» Recorded information
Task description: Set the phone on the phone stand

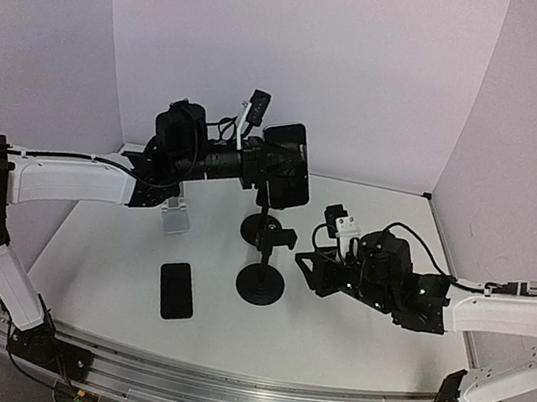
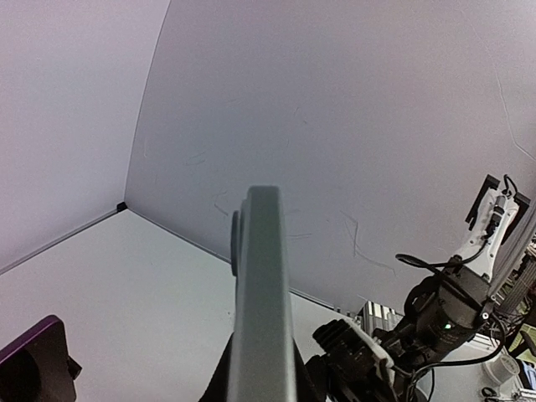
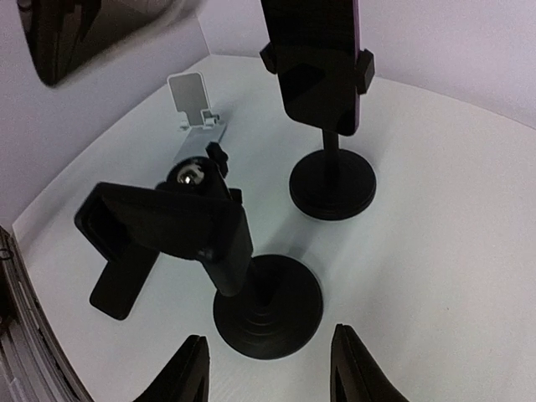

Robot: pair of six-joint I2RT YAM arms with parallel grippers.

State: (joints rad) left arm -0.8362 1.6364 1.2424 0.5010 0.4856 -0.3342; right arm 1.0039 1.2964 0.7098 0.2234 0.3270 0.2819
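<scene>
My left gripper (image 1: pixel 259 164) is raised at the table's middle back, shut on a grey phone (image 2: pixel 263 293) that shows edge-on between the jaws in the left wrist view. Close beside it the far black stand (image 3: pixel 332 180) holds a purple-edged phone (image 3: pixel 318 59) in its clamp. In the top view the two phones overlap and I cannot tell them apart. The near black stand (image 1: pixel 260 279) has an empty clamp (image 3: pixel 167 222). My right gripper (image 3: pixel 270 368) is open and empty, low over the table just right of the near stand's round base (image 3: pixel 268 306).
Another black phone (image 1: pixel 176 290) lies flat on the table left of the near stand. A small white folding stand (image 1: pixel 176 212) sits at the back left, also in the right wrist view (image 3: pixel 194 105). Walls enclose the table at the back and both sides.
</scene>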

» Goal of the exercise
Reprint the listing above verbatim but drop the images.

» Worked solution
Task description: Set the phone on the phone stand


Robot: pair of six-joint I2RT YAM arms with parallel grippers.

State: (joints rad) left arm -0.8362 1.6364 1.2424 0.5010 0.4856 -0.3342; right arm 1.0039 1.2964 0.7098 0.2234 0.3270 0.2819
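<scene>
My left gripper (image 1: pixel 259 164) is raised at the table's middle back, shut on a grey phone (image 2: pixel 263 293) that shows edge-on between the jaws in the left wrist view. Close beside it the far black stand (image 3: pixel 332 180) holds a purple-edged phone (image 3: pixel 318 59) in its clamp. In the top view the two phones overlap and I cannot tell them apart. The near black stand (image 1: pixel 260 279) has an empty clamp (image 3: pixel 167 222). My right gripper (image 3: pixel 270 368) is open and empty, low over the table just right of the near stand's round base (image 3: pixel 268 306).
Another black phone (image 1: pixel 176 290) lies flat on the table left of the near stand. A small white folding stand (image 1: pixel 176 212) sits at the back left, also in the right wrist view (image 3: pixel 194 105). Walls enclose the table at the back and both sides.
</scene>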

No further output is expected for this exercise.